Questo strumento si rivela però fondamentale anche quando vengono individuate delle falle nel software delle auto, difetti che possono avere anche conseguenze gravi perché vanno a intaccare la sicurezza dell’auto: utilizzando il sistema degli aggiornamenti OTA si può andare a risolvere il problema in modo quasi istantaneo, senza la necessità di portare l’auto in un’officina autorizzata.

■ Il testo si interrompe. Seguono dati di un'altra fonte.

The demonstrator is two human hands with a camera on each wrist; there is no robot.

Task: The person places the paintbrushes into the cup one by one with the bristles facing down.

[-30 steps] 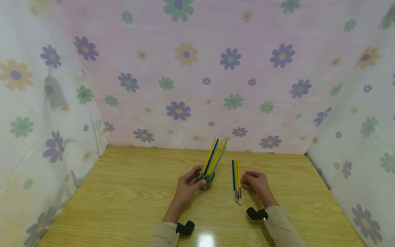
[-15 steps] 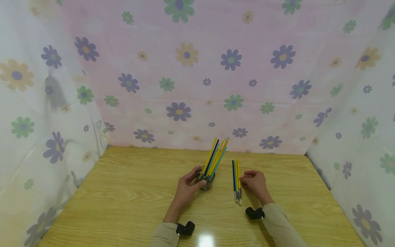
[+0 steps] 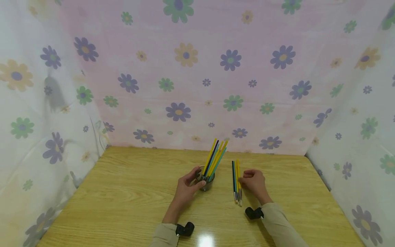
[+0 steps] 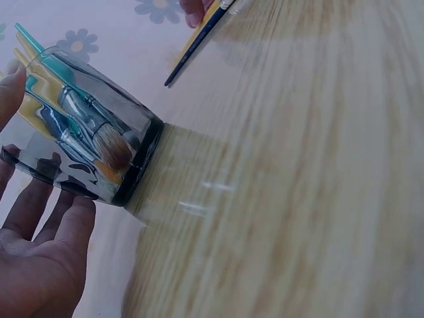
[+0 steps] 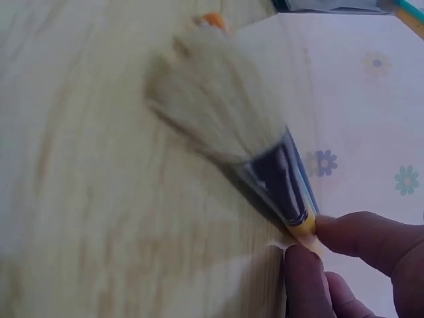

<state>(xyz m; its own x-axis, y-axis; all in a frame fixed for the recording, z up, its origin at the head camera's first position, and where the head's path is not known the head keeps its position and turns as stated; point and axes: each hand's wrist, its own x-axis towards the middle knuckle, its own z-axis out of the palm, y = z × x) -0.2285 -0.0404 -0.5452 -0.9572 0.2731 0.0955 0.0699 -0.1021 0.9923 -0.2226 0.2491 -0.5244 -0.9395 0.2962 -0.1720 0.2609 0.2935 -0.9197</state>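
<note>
My left hand [image 3: 186, 187] holds a clear drinking glass [image 4: 129, 103], thumb on one side and fingers on the other. Inside it stand several paintbrushes [image 3: 213, 160], bristles down, their yellow, teal and dark handles leaning out to the right. To the right of the glass, a few more paintbrushes [image 3: 233, 175] lie side by side on the table, bristles toward me. My right hand [image 3: 255, 183] is at the right edge of that row. In the right wrist view, its thumb and fingertips pinch the yellow handle of a wide, pale-bristled paintbrush [image 5: 218, 99].
The wooden table [image 3: 129, 192] extends on both sides of the hands. A flower-printed cloth [image 3: 197, 85] hangs behind it and along both sides. Each wrist wears a small black camera, such as the left camera [image 3: 185, 229].
My right hand has moved slightly left, onto the yellow-handled paintbrush at the edge of the row. The left hand and the glass have stayed in place.
</note>
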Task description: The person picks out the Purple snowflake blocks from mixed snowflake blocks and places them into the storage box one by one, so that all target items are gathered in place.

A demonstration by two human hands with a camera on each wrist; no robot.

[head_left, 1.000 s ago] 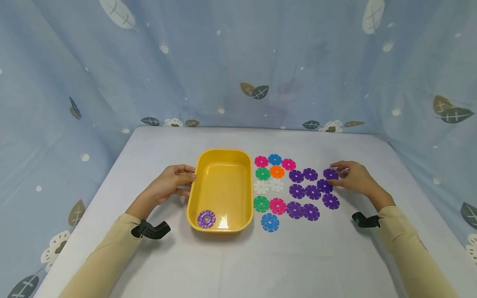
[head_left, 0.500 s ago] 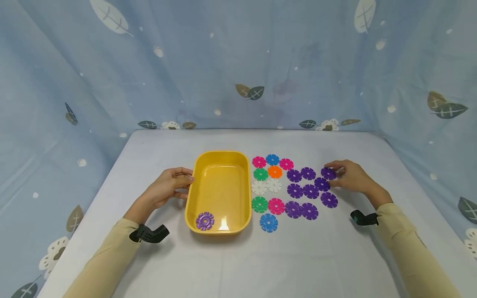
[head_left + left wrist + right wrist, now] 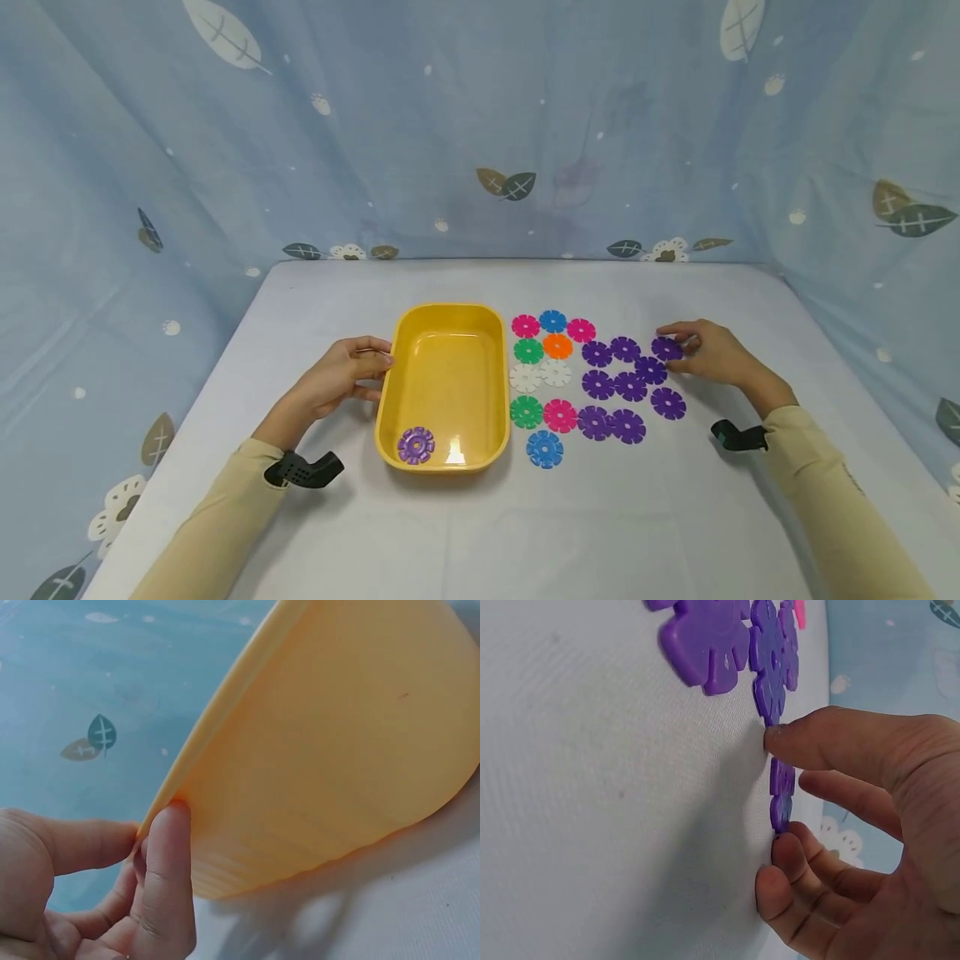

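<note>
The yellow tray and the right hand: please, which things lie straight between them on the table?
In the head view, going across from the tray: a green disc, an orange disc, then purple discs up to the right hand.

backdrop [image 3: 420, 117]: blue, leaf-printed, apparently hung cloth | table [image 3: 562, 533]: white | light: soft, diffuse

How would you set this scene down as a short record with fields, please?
Left hand: pinches the rim of the yellow tray
Right hand: thumb and fingers at the edges of a purple disc
In tray: purple flower piece, near left corner
Right of tray: pink, blue, green, orange, white and more purple discs
Surface: white table
Backdrop: blue cloth with leaf prints
</note>
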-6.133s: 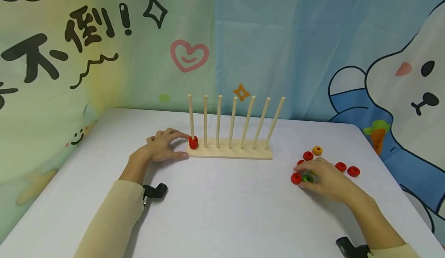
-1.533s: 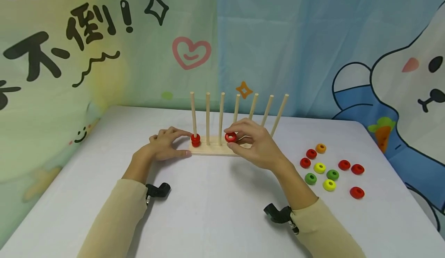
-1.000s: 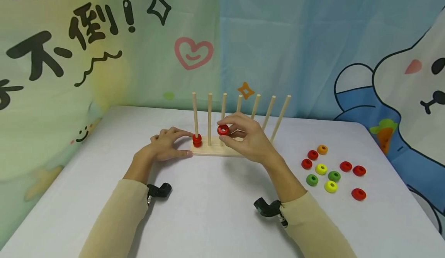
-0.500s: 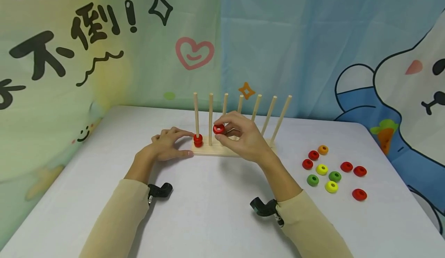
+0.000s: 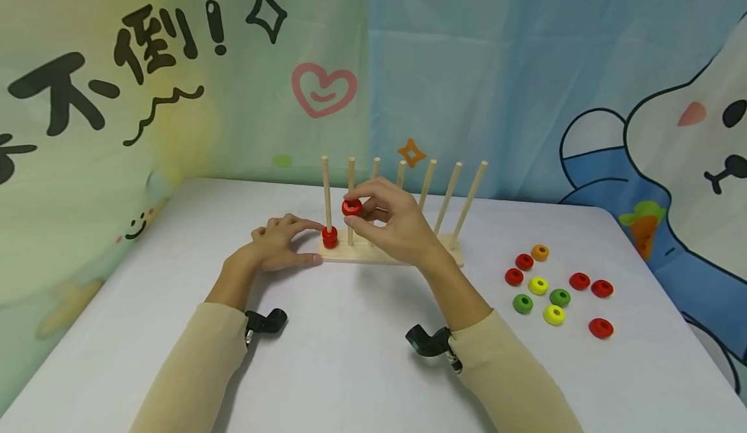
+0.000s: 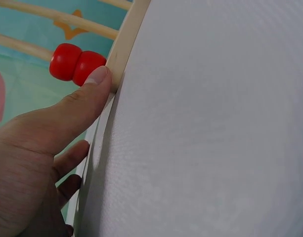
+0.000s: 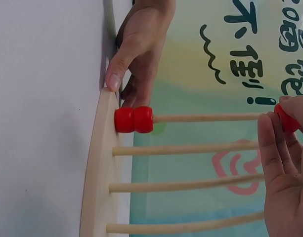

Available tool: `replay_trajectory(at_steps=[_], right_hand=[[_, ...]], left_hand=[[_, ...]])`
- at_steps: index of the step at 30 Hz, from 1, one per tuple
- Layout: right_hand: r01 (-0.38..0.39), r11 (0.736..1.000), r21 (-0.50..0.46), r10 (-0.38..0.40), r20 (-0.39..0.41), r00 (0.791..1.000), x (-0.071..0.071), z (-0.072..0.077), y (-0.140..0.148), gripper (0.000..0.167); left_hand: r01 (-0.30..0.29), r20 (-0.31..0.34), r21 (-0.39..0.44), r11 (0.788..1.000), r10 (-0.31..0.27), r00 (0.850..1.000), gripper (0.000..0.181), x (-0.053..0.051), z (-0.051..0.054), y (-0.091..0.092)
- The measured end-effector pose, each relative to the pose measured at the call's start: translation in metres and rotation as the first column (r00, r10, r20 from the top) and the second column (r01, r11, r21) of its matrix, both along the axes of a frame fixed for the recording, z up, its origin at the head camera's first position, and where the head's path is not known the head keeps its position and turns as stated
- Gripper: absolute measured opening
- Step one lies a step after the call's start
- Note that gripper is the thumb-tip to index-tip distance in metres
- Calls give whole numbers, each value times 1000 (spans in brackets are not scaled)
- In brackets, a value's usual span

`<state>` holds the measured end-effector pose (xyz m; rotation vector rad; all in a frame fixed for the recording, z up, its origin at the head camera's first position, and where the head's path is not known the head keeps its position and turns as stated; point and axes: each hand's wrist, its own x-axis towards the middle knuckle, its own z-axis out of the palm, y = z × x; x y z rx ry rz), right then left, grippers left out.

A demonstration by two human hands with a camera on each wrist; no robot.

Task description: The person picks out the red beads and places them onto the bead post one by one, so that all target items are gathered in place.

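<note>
My right hand (image 5: 391,219) pinches a red bead (image 5: 352,207) between thumb and fingers. In the head view, that bead overlaps the second peg from the left; whether the peg passes through its hole I cannot tell. The wooden peg stand (image 5: 385,257) has a row of several upright pegs. Two red beads (image 7: 134,119) are stacked at the bottom of its leftmost peg. My left hand (image 5: 279,245) rests at the stand's left end, thumb touching the base corner (image 6: 113,81) and forefinger reaching beside the stacked beads.
Loose beads lie on the white table (image 5: 350,355) to the right: several red ones (image 5: 601,328), two yellow (image 5: 554,313), two green (image 5: 522,303) and an orange one (image 5: 539,252). A printed cloth (image 5: 467,76) hangs behind the table.
My right hand has carried a red bead from the scattered beads leftward to the stand, lifting it slightly in the last half second. The left hand stays at the stand's end.
</note>
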<state>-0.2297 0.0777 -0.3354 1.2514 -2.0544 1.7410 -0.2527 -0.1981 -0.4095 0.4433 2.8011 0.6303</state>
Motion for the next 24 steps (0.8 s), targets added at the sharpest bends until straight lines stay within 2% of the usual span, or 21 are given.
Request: replay_trajectory(at_steps=[7, 11, 18, 24], right_hand=[[9, 1000, 16, -9, -8, 1000, 0, 6, -9, 29], [2, 1000, 7, -2, -38, 999, -2, 8, -14, 29], [-30, 999, 27, 32, -89, 995, -5, 8, -26, 32], [-20, 999, 40, 24, -117, 993, -9, 15, -32, 32]], left_hand=[[5, -6, 7, 1000, -5, 1000, 72, 1, -1, -2], [22, -16, 12, 1000, -22, 1000, 73, -1, -2, -2], [16, -18, 6, 1000, -16, 1000, 75, 1, -1, -4], [18, -12, 16, 1000, -18, 1000, 75, 2, 0, -3]])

Un esempio perfetto di questa possibilità ce lo presentano Volvo e Polestar – entrambi marchi che fanno capo al gruppo cinese Geely – che il mese scorso hanno scoperto un problema nel sistema di propulsione dei modelli Volvo XC40 Recharge e Polestar 2, auto molto simili a livello ingegneristico e sviluppate praticamente insieme.

Il problema è nato da uno dei microprocessori presenti all’interno del modulo di controllo dell’energia conservata nelle batterie: il processore aveva la tendenza a resettarsi senza motivo, provocando una disconnessione dal sistema di alimentazione ad alto voltaggio delle auto, andando quindi a creare una situazione di stallo in cui il motore non riceve più l’energia necessaria. Normalmente sarebbe stato necessario un intervento fisico sull’auto, per andare a individuare in quale punto del sistema di alimentazione si verificava il problema, e sarebbe stato necessario avviare una lunga e costosa campagna di richiamo che avrebbe creato inconvenienti a tutti i clienti Volvo e Polestar coinvolti, ma grazie alla tecnologia OTA è stato possibile rilasciare un semplice aggiornamento software che ha risolto prontamente il problema per tutti.

Un portavoce di Polestar ha confermato che la produzione e la vendita delle auto non ha subito nessuno stop né ritardi, e a questo punto non mancano che poche manciate di clienti che non hanno ancora accettato l’aggiornamento per dichiarare completata la campagna di richiamo.